[What you should do]: Go through the records and copy each line where the word "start" occurs.

[Study material]:
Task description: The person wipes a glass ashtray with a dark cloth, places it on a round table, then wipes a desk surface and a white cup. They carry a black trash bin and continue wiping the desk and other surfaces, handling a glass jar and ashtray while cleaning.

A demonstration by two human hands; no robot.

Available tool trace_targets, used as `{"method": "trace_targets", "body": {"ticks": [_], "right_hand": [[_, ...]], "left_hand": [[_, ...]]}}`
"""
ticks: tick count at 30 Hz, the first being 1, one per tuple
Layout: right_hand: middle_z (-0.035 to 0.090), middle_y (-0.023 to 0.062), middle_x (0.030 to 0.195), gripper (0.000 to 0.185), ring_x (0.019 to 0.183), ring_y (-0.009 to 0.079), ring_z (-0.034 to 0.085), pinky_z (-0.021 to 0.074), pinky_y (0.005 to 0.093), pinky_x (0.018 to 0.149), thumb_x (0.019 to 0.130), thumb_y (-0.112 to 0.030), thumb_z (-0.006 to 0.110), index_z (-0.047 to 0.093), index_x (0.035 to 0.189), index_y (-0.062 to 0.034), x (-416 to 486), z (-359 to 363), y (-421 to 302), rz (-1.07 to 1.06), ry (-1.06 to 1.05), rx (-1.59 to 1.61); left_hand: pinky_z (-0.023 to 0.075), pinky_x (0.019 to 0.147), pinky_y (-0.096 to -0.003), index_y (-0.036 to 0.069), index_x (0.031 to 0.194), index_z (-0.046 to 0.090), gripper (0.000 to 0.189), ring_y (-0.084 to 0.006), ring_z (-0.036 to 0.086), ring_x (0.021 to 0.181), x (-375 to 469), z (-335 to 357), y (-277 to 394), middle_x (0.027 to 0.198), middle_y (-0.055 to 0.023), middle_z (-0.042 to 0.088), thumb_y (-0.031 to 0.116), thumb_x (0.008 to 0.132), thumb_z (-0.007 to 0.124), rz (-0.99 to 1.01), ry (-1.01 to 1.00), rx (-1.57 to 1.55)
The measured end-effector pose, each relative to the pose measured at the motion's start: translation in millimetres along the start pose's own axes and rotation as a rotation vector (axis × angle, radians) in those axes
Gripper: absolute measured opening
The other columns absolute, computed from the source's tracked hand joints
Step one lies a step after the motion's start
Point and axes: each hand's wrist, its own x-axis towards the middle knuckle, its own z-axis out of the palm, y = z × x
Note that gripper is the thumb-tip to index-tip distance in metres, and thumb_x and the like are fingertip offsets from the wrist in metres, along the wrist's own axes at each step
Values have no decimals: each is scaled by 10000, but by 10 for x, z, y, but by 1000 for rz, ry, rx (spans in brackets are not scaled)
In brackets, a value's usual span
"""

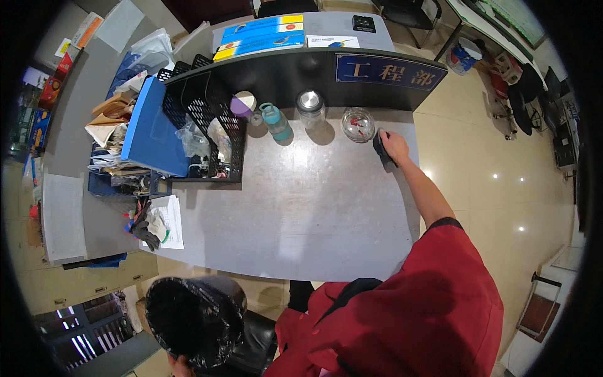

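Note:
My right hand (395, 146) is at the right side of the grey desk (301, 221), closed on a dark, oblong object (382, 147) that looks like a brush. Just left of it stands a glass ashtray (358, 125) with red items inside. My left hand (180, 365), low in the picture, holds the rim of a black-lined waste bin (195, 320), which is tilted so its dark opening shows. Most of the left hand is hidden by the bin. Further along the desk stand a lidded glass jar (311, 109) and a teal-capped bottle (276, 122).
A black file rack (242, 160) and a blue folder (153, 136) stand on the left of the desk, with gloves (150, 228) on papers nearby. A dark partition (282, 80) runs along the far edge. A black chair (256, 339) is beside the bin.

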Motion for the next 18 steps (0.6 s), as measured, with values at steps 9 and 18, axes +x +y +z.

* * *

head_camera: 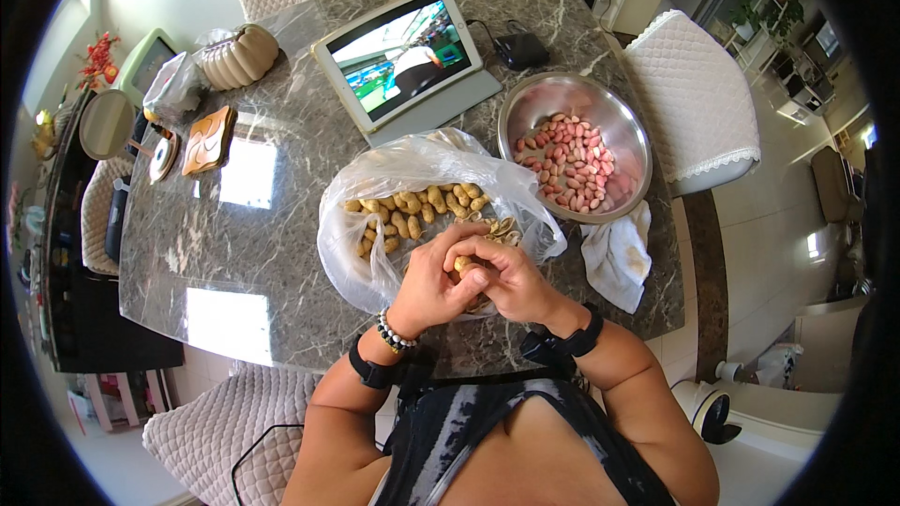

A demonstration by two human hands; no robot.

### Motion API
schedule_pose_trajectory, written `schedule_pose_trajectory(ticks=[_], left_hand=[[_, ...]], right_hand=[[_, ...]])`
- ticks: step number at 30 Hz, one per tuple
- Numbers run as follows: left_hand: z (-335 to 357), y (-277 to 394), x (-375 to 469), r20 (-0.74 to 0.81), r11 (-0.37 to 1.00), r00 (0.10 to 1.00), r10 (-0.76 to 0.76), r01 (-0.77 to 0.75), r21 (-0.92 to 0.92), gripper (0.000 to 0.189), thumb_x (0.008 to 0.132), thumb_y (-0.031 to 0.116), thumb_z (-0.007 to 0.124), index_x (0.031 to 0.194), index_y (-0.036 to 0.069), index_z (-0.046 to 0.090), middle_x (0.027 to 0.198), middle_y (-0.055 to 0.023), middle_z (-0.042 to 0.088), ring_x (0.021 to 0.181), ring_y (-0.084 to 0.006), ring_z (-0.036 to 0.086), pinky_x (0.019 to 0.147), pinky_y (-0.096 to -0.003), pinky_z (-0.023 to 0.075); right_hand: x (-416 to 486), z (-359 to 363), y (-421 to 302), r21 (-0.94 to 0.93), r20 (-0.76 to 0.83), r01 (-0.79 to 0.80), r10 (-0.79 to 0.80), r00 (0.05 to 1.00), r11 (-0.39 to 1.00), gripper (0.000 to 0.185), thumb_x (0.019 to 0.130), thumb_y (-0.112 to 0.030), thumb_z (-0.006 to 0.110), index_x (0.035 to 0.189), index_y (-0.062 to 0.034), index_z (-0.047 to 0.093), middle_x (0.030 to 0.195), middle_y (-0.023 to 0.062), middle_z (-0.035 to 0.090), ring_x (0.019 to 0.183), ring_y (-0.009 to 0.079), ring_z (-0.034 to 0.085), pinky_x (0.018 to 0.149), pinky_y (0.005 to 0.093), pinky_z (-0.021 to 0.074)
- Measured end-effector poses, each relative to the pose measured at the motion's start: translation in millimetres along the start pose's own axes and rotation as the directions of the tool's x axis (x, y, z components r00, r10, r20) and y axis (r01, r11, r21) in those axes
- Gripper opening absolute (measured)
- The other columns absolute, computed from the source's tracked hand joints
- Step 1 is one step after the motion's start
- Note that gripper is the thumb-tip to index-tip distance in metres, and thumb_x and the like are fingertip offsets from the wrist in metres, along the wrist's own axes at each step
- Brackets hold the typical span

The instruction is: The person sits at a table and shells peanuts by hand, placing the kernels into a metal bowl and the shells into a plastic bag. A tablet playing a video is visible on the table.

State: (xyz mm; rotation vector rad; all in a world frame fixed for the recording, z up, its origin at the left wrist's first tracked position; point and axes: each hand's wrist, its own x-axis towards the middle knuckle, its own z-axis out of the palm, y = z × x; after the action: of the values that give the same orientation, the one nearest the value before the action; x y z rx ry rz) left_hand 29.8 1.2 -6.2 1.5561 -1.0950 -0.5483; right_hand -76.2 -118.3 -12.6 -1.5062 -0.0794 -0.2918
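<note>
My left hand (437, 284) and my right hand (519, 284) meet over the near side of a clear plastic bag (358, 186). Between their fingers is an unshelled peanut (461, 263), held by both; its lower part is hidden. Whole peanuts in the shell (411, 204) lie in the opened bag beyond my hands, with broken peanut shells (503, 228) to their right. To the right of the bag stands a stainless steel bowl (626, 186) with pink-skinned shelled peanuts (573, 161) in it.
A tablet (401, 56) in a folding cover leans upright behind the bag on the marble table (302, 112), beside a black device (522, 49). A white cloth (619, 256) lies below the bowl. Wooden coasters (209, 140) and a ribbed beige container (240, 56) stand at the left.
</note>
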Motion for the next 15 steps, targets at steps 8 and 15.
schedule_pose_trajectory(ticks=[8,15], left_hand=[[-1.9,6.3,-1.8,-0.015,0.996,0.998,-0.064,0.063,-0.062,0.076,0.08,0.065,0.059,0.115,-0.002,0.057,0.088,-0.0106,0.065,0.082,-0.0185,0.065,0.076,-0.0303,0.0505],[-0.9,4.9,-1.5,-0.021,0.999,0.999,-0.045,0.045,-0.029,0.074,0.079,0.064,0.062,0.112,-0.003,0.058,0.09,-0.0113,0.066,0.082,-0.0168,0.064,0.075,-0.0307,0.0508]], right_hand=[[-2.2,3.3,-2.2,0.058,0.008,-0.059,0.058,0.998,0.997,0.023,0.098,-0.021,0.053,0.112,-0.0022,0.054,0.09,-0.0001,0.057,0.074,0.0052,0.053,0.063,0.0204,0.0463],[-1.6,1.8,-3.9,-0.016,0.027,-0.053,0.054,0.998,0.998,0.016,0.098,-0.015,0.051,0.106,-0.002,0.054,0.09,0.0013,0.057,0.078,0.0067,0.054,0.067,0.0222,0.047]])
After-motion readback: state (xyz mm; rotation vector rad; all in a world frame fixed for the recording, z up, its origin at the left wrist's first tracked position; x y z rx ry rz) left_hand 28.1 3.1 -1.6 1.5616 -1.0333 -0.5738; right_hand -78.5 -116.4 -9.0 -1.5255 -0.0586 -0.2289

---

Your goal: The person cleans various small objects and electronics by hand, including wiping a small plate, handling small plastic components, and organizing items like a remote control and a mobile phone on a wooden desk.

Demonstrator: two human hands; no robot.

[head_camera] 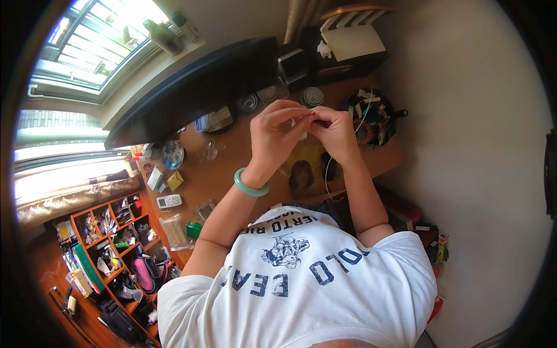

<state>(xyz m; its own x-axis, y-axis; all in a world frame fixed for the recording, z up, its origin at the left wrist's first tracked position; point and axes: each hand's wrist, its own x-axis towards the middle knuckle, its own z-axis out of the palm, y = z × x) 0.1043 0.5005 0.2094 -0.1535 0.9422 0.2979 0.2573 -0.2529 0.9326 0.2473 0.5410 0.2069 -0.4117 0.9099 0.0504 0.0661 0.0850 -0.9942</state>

[Answer for this exercise]:
The measured end-effector pose, each relative to the pose measured at the motion's start: translation in millimetres along the start pose's own axes and rotation as a rotation vector (axis × angle, radians) in those axes
Step one lies a step after the motion's start
- Measured end-effector poses, each relative to the pose measured at the motion's start: translation in millimetres along the start pose's own axes and rotation as the directions of the tool's x axis (x, y, z components r00, r10, r20) and y axis (r01, r11, r21) in those axes
- Step 1 is one step after the motion's start

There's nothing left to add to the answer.